Italy is considering reducing fuel levies and may impose windfall taxes on companies benefiting from the crisis. Spain is preparing aid and tax relief for households and hard-hit sectors.

In Eastern Europe, Romania has cut diesel excise duties. Serbia has reduced fees on crude oil and extended a ban on exports of oil and derivatives. Slovenia has imposed temporary limits on fuel purchases.

Greece announced 300 million euros in support for fuel and fertilizers, along with reduced maritime transport costs to ease pressure on consumers and farmers.

Americas, Africa respond

In Latin America, Argentina has postponed fuel tax increases. Brazil has scrapped federal diesel taxes, imposed a levy on oil exports and unveiled plans to support fuel imports at the state level.

In Africa, South Africa has temporarily reduced fuel taxes, Ethiopia has increased subsidies, and Namibia has cut fuel levies by 50 percent for three months. Other countries are considering similar steps.

In the Middle East and North Africa, Egypt has capped prices for unsubsidized bread and raised procurement prices for local wheat to strengthen strategic reserves.

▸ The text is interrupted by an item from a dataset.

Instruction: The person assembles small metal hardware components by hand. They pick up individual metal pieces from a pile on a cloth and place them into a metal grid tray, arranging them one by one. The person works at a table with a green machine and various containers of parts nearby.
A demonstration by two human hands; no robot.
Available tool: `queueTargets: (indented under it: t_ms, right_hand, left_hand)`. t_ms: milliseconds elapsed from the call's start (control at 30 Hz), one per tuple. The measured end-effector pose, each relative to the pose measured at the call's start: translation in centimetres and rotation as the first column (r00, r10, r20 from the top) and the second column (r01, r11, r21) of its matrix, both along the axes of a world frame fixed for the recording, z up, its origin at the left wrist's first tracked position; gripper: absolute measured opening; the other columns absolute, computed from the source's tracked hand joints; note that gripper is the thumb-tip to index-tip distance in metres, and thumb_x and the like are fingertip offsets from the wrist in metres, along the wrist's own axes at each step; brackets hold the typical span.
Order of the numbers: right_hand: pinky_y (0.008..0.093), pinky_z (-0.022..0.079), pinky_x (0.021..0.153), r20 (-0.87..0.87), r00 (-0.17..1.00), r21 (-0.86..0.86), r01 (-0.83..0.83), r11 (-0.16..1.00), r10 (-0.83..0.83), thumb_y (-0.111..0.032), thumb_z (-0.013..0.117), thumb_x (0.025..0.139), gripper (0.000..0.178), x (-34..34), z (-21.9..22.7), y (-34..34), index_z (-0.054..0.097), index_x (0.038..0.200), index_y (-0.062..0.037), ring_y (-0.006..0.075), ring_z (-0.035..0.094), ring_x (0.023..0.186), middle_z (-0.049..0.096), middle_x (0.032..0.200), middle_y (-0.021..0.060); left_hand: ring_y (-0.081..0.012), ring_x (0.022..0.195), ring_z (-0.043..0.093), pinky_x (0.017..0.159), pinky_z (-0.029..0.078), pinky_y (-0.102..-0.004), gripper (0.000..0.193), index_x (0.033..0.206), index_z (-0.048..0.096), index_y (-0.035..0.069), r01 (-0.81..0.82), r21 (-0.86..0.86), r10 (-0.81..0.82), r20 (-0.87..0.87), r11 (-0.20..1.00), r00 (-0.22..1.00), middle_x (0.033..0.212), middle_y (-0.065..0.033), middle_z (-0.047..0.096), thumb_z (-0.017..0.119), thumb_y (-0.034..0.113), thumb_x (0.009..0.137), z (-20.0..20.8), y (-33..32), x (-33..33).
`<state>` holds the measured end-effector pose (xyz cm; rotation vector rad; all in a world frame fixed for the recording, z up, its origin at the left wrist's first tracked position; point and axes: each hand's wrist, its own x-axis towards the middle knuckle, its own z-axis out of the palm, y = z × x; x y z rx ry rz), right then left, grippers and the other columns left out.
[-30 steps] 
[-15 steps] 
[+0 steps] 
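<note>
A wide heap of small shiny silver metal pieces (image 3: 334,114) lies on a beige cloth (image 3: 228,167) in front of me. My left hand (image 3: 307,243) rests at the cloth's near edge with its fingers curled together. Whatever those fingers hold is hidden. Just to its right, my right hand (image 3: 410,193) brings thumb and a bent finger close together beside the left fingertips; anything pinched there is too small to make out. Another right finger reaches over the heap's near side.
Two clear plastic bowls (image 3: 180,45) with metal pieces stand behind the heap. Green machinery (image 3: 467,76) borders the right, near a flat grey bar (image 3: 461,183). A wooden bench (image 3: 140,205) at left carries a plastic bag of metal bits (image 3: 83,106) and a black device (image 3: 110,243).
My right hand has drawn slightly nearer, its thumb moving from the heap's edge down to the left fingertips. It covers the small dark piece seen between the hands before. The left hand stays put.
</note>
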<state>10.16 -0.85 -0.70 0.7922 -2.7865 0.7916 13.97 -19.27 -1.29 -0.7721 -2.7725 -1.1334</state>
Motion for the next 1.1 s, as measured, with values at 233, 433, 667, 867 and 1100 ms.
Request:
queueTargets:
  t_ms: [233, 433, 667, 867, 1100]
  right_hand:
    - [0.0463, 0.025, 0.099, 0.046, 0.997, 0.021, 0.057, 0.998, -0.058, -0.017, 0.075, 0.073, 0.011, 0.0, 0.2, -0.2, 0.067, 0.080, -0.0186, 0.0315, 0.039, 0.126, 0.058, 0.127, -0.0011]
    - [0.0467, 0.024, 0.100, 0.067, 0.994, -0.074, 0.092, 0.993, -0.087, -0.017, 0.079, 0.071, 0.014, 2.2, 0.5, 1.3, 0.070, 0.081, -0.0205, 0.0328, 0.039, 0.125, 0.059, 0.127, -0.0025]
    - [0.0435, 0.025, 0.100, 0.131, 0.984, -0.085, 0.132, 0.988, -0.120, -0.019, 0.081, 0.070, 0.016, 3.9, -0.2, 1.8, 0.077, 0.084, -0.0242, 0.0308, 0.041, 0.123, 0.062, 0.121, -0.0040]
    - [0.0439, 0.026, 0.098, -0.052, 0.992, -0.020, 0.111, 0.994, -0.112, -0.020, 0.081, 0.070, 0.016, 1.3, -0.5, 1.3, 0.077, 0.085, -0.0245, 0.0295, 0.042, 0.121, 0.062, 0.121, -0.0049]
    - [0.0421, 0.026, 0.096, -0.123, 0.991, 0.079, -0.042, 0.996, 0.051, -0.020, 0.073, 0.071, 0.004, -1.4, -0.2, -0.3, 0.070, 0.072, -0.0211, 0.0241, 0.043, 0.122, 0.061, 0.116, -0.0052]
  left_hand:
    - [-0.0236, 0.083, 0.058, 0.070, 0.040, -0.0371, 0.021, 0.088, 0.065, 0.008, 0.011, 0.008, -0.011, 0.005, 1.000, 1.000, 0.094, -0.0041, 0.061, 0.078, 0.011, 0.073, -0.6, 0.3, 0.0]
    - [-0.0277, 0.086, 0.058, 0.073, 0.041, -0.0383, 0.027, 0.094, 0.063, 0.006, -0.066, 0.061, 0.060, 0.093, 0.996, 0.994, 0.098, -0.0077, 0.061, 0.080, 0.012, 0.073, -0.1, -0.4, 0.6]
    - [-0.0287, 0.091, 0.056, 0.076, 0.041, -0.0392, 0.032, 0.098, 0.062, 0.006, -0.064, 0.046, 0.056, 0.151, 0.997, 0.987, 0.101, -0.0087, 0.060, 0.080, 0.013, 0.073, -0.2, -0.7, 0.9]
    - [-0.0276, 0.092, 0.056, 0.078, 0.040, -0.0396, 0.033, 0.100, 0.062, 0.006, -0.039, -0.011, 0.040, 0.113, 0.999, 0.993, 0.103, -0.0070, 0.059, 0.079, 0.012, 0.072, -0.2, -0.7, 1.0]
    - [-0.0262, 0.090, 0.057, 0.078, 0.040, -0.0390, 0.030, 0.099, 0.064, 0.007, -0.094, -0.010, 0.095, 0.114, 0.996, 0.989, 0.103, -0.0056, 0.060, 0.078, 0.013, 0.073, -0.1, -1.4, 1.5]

Other measures include tax cuts in North Macedonia, energy-saving steps in Mauritius, efforts to secure additional supplies in Sri Lanka and a possible reduction in value-added tax on fuel in Poland.

The breadth of these actions underscores the scale of the global response, as governments seek to cushion households and economies from rising energy costs. Amid persistent geopolitical tensions, policymakers continue to adjust strategies to manage supply risks and price volatility.